The Livingstons' turmoil remains front and center, but Brevoort (who notes in the program she wrote 25 drafts of The Women of Lockerbie "before getting it right"), does a nice job in taking us beyond their pain--and recriminations for how each other shows it--by portraying the townsfolk with considerable grace.
Also woven in is a rather heartless American diplomat (played by Ray Kasper) who aims to deny the women their laundering, a young local woman (Sara Pavlak McGuire) who serves as his assistant while being at odds, various recollections of the tragic day and a reference to the United States' downing of Iran Air Flight 655 in July 1988, which some believe prompted the December 21 terrorist attack on Flight 103.
All of the cast's Women of Lockerbie do excellent jobs, especially in adopting Scottish brogues that feel authentic without ever challenging comprehension.
Foremost among
them, as Olive, is AstonRep ensemble member Alexandra Bennett, who I
found superb in Wit a couple years ago.
As I told director Tobin afterwards, I feel he did a really great job calibrating the somber tonality of the material without leaving one too disconsolate to appreciate the play as insightful entertainment.
This parallels the characters' commitment to--though challenging--letting love and goodness be the best way to combat evil. As voiced by The Women of Lockerbie--and printed on the front of the program, so I'm not really spoiling anything--"Hatred will not have the last word."

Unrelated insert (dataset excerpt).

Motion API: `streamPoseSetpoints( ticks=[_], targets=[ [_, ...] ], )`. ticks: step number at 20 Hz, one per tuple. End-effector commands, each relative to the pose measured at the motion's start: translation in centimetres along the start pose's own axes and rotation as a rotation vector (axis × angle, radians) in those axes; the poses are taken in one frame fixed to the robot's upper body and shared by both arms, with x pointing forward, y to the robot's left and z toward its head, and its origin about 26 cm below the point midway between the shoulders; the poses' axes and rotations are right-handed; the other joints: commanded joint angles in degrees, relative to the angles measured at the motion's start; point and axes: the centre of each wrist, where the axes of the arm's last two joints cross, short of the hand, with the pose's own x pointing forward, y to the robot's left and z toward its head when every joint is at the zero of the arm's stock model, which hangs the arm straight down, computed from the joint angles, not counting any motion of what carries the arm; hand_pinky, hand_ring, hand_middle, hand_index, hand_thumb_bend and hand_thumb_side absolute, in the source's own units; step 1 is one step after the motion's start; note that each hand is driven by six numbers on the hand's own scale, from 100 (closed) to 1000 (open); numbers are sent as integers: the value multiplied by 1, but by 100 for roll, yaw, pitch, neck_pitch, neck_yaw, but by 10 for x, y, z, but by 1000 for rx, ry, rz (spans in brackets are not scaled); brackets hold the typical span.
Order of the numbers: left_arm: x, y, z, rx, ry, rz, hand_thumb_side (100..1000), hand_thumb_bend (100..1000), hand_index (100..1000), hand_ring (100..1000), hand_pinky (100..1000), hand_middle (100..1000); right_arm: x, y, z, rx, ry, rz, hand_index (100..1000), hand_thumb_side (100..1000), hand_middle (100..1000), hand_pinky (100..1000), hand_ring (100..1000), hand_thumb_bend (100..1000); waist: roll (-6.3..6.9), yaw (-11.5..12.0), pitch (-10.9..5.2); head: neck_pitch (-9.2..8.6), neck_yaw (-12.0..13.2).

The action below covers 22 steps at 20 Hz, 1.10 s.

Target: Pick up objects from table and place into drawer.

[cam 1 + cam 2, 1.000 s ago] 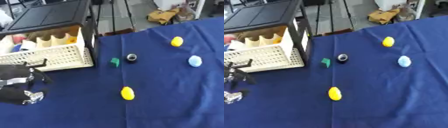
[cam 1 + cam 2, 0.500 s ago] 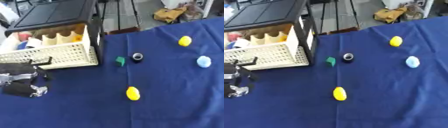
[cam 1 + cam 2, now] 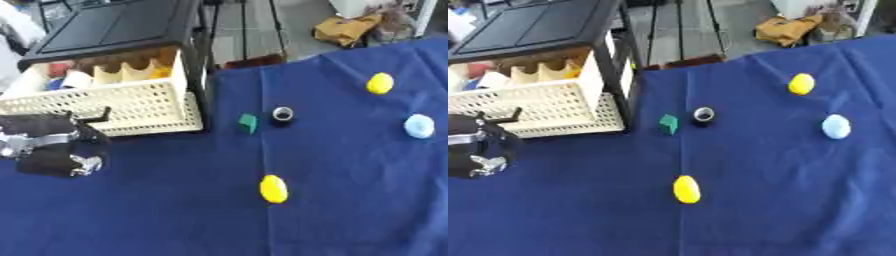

There were a few times in the play when I wasn't sure why characters were speaking toward the horizon--and hence, directly at the audience--when it seemed they were in conversation with others onstage. I understand this sort of solitary vocalizing wouldn't be so atypical, particular when one is so wrought, but sometimes it felt the 4th wall was being broken unnecessarily, or a tad too often.
And for all that's superlative about Brevoort's script, Tobin's staging and the actors' performance, there isn't much surprise in what unfolds.
But these are very minor critiques and while it is hard to call The Women of Lockerbie an "enjoyable" play given its subject matter, it is quite a formidable and illuminating one.
With tickets just $20 through the box office and discounted on HotTix throughout the run, a terrific afternoon or evening of theater should well be within your reach.
Along with, perhaps, a better understanding of the human condition, at both its most broken and its most beautiful.